- Instructions for the task: Leave the pictures out and return every line below exactly.

- Given material:
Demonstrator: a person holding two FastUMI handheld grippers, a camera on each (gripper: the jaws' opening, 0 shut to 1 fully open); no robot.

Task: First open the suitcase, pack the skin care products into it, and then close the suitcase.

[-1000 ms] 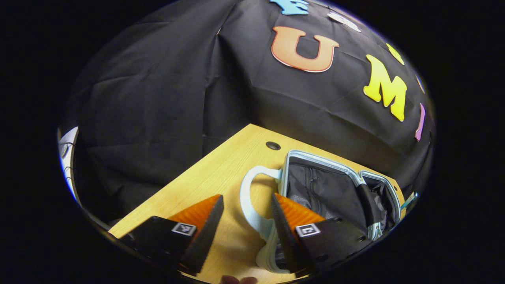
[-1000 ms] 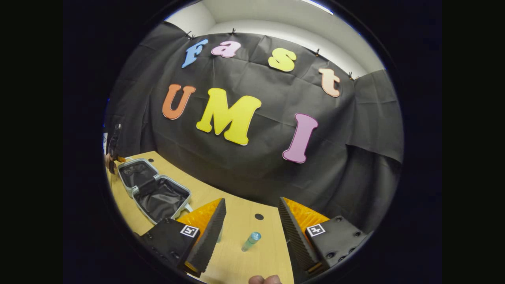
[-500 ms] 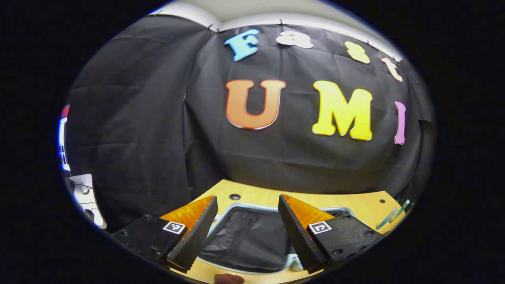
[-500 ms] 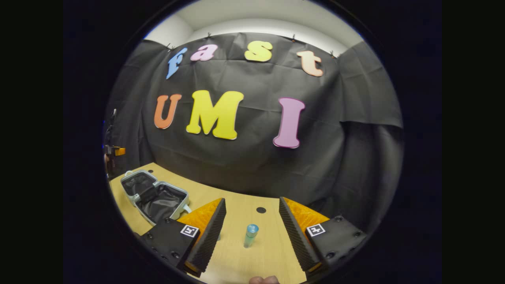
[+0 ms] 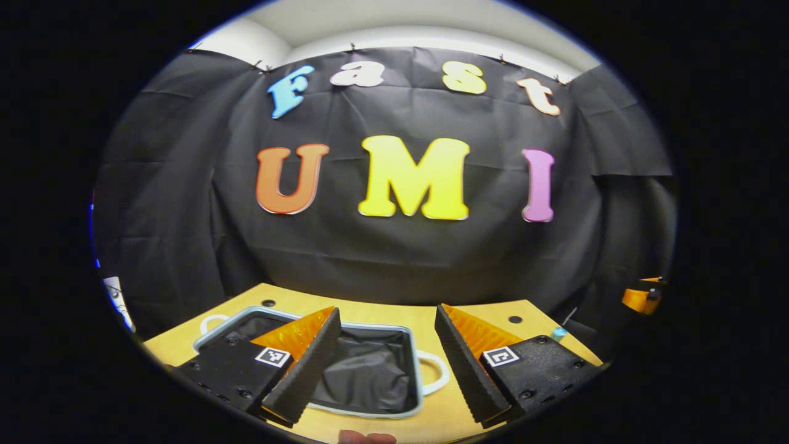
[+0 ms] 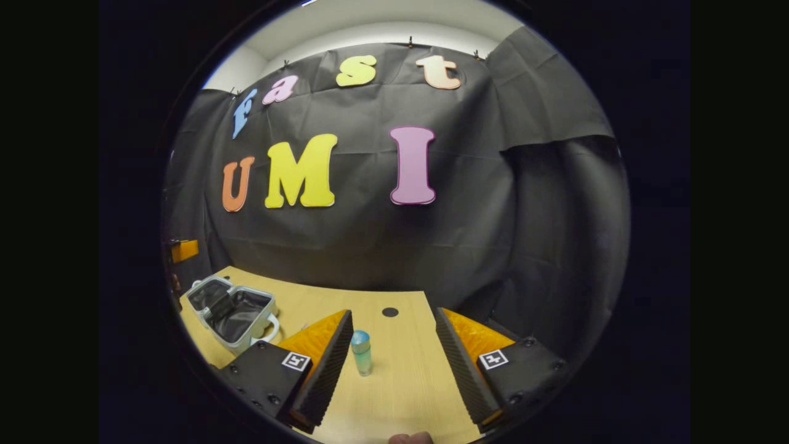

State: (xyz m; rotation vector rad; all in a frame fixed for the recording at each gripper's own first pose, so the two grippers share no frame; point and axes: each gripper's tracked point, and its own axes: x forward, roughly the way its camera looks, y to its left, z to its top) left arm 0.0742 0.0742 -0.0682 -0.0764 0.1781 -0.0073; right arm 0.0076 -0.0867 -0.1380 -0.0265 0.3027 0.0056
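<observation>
The suitcase (image 5: 382, 327) lies open on the wooden table, pale rim around a black lining, and nothing shows inside the visible half. My left gripper (image 5: 387, 308) hovers open over its near side, fingers apart with nothing between them. In the right gripper view the open suitcase (image 6: 231, 308) sits far left, both halves showing. A small teal bottle (image 6: 361, 354) stands upright on the table, just ahead of my open right gripper (image 6: 393, 311) and close to its left finger. The bottle's cap (image 5: 559, 333) peeks out at the table's right edge.
The table (image 6: 407, 382) has round cable holes (image 6: 389, 312) near the back edge. The suitcase's white handle (image 5: 436, 373) sticks out on its right. The right gripper (image 5: 641, 297) shows far right; part of the left gripper (image 6: 183, 250) shows far left.
The left gripper view swung from the table's corner to face the wall squarely, now over the open suitcase. The right gripper turned rightward, so the bottle sits nearer its left finger.
</observation>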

- Solution below:
Demonstrator: a person holding two FastUMI handheld grippers, a camera on each (gripper: the jaws' opening, 0 shut to 1 fully open); no robot.

Task: First open the suitcase, pack the skin care products into it, and then close the suitcase.

[-1000 ms] 
[-1000 ms] 
[-500 ms] 
[-500 ms] 
[+0 ms] 
[+0 ms] 

State: (xyz m; rotation vector rad; all in a frame fixed for the recording at each gripper's own first pose, so the two grippers share no frame; point and axes: each gripper's tracked point, and its own axes: x forward, roughly the way its camera looks, y to its left, z to its top) left arm 0.0742 0.0742 -0.0682 -0.0764 0.1781 -0.0073; right arm 0.0076 -0.0867 -0.1380 -0.0265 0.3027 0.0056
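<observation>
The suitcase (image 5: 382, 327) lies open on the wooden table, pale rim around a black lining, and nothing shows inside the visible half. My left gripper (image 5: 387, 308) hovers open over its near side, fingers apart with nothing between them. In the right gripper view the open suitcase (image 6: 231, 308) sits far left, both halves showing. A small teal bottle (image 6: 361, 354) stands upright on the table, just ahead of my open right gripper (image 6: 393, 311) and close to its left finger. The bottle's cap (image 5: 559, 333) peeks out at the table's right edge.
The table (image 6: 407, 382) has round cable holes (image 6: 389, 312) near the back edge. The suitcase's white handle (image 5: 436, 373) sticks out on its right. The right gripper (image 5: 641, 297) shows far right; part of the left gripper (image 6: 183, 250) shows far left.
The left gripper view swung from the table's corner to face the wall squarely, now over the open suitcase. The right gripper turned rightward, so the bottle sits nearer its left finger.
</observation>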

This exercise is now finished.